Comparativement aux cuisines bantoues, nous avons observé presque le même arrangement chez les pygmées.

Par ailleurs, l'activité de la cueillette nous a permis d'identifier les différents types de produits forestiers non ligneux qui participent fort heureusement à la résilience des Baka. Aussi, ont été identifiés les types de miel et leur utilisation, les produits de type végétal et animal. Les personnes ressource nous ont révelé des utilisations particulières de chaque type de produit.

En outre, des Baka mènent des activités génératrices de revenus comme le transport sur moto, la vente du bois, le travail dans les hôpitaux, les chantiers forestiers (les scieries, le

136 commerce) ces activités ont été désignés par des interviewés comme de nouvelles activités constituant les principales sources de revenus des familles. Ceci dit, la collecte des données sur l'économie des pygmées a été marquée par l'identification des activités économiques à l’intérieur du village et à l’extérieur.

Les données sur les représentations de la forêt par les Baka ont été collectées à l'aide d'une cartographie participative. Cette méthode n’était pas envisagée au départ de notre terrain d’enquête mais, nous l’avons intégré dans le but de mieux comprendre l’exploitation que font les Baka de leur écologie.

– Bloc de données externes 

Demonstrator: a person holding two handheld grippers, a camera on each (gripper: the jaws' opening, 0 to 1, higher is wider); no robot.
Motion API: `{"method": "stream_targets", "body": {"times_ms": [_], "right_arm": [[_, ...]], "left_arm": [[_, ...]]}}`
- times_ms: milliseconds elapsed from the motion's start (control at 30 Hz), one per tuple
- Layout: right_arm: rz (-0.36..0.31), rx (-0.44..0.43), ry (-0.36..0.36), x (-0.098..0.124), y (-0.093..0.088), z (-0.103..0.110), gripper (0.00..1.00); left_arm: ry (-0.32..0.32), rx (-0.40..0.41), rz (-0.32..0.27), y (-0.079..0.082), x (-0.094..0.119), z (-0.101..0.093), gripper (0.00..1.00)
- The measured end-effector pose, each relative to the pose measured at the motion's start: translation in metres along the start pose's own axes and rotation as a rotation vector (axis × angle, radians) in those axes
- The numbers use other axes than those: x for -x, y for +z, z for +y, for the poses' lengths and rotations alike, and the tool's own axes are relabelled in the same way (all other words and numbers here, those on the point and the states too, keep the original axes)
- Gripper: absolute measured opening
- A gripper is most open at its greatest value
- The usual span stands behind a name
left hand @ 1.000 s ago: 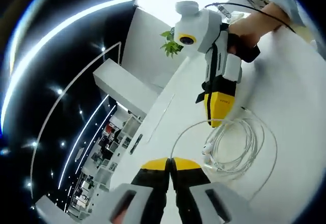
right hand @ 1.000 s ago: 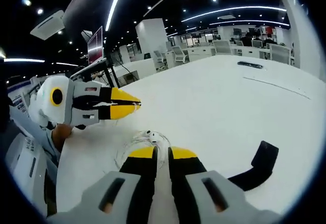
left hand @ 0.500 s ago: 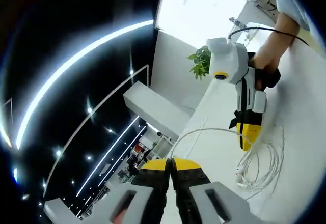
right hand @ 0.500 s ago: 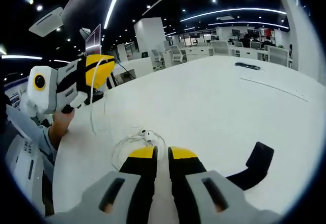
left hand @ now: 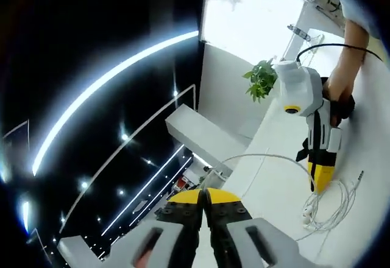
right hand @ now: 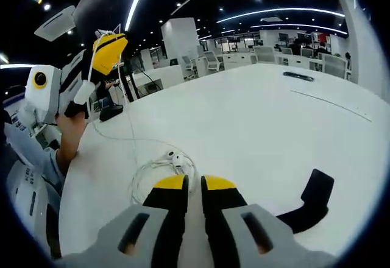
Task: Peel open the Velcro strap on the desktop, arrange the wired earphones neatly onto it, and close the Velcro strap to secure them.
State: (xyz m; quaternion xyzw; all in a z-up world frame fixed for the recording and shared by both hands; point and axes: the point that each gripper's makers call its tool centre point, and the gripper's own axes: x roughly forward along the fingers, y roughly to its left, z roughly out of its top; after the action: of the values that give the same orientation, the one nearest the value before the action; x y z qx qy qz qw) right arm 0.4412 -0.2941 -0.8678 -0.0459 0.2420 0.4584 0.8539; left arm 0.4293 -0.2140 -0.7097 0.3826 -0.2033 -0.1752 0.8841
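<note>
White desktop (right hand: 262, 116): broad, level, carrying all listed items. Your left gripper (right hand: 109, 52): raised above the desktop's near-left edge in the right gripper view, tilted upward, your hand (right hand: 70, 135) beneath it; its jaws are pressed together on a strand of the wired earphones (right hand: 161, 170), which hangs from the tips down to the coil. Your right gripper (left hand: 320, 179): in the left gripper view it points nose-down at the desktop, tips beside the coil; jaws nearly together with nothing visible between them. Velcro strap (right hand: 311, 201): black, lying on the desktop to the right of your right gripper's jaws, one end curled upward. Wired earphones: white, loosely looped, earbuds at the coil's far edge.
</note>
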Motion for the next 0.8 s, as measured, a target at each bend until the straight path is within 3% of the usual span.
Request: {"method": "stream_targets", "body": {"times_ms": [467, 800], "right_arm": [[0.007, 0.025, 0.0, -0.003, 0.001, 0.005, 0.09], [-0.011, 0.037, -0.002, 0.0, 0.006, 0.004, 0.05]], "left_arm": [[0.085, -0.004, -0.069, 0.013, -0.001, 0.018, 0.06], [0.037, 0.037, -0.036, 0.001, -0.005, 0.001, 0.06]]}}
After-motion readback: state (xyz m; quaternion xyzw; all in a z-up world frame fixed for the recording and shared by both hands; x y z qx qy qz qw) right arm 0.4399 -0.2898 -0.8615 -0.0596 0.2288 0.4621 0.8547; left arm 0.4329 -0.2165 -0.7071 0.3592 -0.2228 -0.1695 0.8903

Un ensemble d'activités a été identifié et localisé allant de la culture matérielle (collecte des chenilles, des champignons, du miel, des marantacées, du rotin, des champs, de pêche, de chasse, de pharmacopée) à la culture immatérielle (cérémonies rituels, religion).

Cette cartographie a été élaborée plusieurs jours par les Baka. Pendant la réalisation de cette cartographie, nous prévenions les Baka deux jours avant pour planifier cette activité. C’est vrai que tout au début, on a été confronté à une situation compliquée car le jour de la première réunion, tous les villageois ont répondu présent pensant qu’il y aurait un pot à la fin du travail. A la fin de la réunion, nous avons vu quelques pygmées manifester en disant:

« On a perdu notre temps à donner les informations et en retour on a rien reçu comme récompense, même pas un verre d’eau, ces gens viennent toujours nous exploiter comme ça pour écrire des livres et vivre bien alors que nous croupissons toujours dans la misère».

D’après les conseils reçus de Remi, jeune Baka de notre équipe d’enquête, nous avons rectifié le tir.

Ce faux-pas nous a permis de prendre des dispositions pour la réunion suivante au cours de laquelle il a été distribué des sachets de King Artur (une marque de whisky frelaté), ce qui nous a permis de travailler toute une demi-journée. Il est arrivé quelquefois qu'on ne termine pas une séance de travail à cause des discussions houleuses entre les différents protagonistes qui ne s'accordaient pas sur la localisation exacte de certaines activités ou encore, n'étaient pas d'accord d’en dire plus qu’il n’en fallait. Face à ce jeu, nous calmions les uns les autres en leur montrant le bien-fondé de cette cartographie

137 participative dans leur communauté tout en les assurant de notre discrétion. Néanmoins, les données de cette cartographie ont été complétées par des personnes ressource du village (le Nganga, le Tuma et les matrones et quelques animateurs de CED et de Plan Cameroun). Les données en rapport avec l’exploitation immatérielle de l’environnement sont interdites de collecte dans des villages Baka dans le département de la Boumba et Ngoko.